— WHAT IS NEEDED —
Each line below from the one containing "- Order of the" through the one containing "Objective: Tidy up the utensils" is to be given again exactly, and no line outside that span.
───── RAW DATA ─────
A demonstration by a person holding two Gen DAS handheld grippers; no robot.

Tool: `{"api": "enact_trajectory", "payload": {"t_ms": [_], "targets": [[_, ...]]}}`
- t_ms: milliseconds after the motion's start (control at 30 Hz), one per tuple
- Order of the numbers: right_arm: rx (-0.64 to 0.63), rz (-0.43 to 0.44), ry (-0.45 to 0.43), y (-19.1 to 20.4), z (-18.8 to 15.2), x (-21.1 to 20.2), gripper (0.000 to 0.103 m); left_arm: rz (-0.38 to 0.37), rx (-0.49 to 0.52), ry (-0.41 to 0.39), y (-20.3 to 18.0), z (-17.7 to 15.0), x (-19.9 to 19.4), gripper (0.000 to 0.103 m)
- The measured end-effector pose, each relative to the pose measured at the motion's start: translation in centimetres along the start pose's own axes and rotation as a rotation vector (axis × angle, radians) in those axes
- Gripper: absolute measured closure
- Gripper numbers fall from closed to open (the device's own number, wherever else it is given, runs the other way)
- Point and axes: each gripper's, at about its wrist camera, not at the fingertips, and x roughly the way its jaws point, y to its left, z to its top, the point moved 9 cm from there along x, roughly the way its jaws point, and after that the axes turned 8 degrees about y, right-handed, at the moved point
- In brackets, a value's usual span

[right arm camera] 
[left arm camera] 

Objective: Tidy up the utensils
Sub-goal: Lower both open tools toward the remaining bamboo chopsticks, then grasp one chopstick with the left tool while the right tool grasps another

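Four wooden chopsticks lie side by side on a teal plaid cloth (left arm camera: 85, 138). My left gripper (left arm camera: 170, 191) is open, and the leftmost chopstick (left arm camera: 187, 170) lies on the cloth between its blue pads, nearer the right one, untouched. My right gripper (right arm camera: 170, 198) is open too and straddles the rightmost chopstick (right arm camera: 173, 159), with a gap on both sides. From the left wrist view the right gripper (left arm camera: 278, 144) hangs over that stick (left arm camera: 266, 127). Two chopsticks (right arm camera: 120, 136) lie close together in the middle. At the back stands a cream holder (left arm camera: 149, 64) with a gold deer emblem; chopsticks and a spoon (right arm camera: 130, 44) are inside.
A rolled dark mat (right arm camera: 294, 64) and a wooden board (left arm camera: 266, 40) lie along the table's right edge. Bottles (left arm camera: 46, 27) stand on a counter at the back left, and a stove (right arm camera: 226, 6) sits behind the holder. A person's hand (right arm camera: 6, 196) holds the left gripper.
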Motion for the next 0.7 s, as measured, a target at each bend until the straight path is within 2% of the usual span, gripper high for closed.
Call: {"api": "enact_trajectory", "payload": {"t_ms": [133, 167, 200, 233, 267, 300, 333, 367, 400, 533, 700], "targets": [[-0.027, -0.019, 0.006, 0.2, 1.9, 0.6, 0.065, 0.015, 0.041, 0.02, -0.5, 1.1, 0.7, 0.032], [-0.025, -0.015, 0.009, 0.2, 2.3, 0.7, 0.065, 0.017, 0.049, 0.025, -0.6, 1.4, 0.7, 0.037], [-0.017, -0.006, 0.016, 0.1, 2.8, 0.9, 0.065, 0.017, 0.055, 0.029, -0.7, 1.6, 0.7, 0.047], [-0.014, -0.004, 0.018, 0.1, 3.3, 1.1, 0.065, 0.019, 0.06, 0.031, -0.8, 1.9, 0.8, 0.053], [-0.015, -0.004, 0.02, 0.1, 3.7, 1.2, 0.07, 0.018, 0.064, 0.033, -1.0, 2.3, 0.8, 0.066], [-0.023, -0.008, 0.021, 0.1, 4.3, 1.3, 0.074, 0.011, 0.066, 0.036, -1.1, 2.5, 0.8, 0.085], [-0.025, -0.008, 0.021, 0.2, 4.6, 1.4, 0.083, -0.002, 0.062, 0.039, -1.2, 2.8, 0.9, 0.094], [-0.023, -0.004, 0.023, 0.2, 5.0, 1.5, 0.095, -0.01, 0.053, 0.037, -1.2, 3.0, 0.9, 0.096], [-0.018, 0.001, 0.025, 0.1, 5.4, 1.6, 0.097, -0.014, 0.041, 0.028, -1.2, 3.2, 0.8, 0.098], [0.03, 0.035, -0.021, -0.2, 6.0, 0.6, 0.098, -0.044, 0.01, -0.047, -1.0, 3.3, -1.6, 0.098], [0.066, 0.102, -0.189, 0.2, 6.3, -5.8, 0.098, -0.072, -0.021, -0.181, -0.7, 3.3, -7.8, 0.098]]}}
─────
— OUTPUT FOR THIS EXERCISE —
- Order of the numbers: right_arm: rx (-0.64 to 0.63), rz (-0.43 to 0.44), ry (-0.45 to 0.43), y (-19.1 to 20.4), z (-18.8 to 15.2), x (-21.1 to 20.2), gripper (0.000 to 0.103 m); left_arm: rz (-0.38 to 0.37), rx (-0.49 to 0.52), ry (-0.41 to 0.39), y (-20.3 to 18.0), z (-17.7 to 15.0), x (-19.9 to 19.4), gripper (0.000 to 0.103 m)
- The measured end-effector pose, each relative to the pose measured at the motion's start: translation in centimetres along the start pose's own axes and rotation as a rotation vector (axis × angle, radians) in those axes
- Gripper: absolute measured closure
- Gripper numbers fall from closed to open (the device's own number, wherever else it is given, runs the other way)
- Point and axes: each gripper's, at about its wrist camera, not at the fingertips, and x roughly the way its jaws point, y to its left, z to its top, the point moved 9 cm from there along x, roughly the way its jaws point, and after that the axes turned 8 degrees about y, right-handed, at the moved point
- In brackets, a value's usual span

[right arm camera] 
[left arm camera] 

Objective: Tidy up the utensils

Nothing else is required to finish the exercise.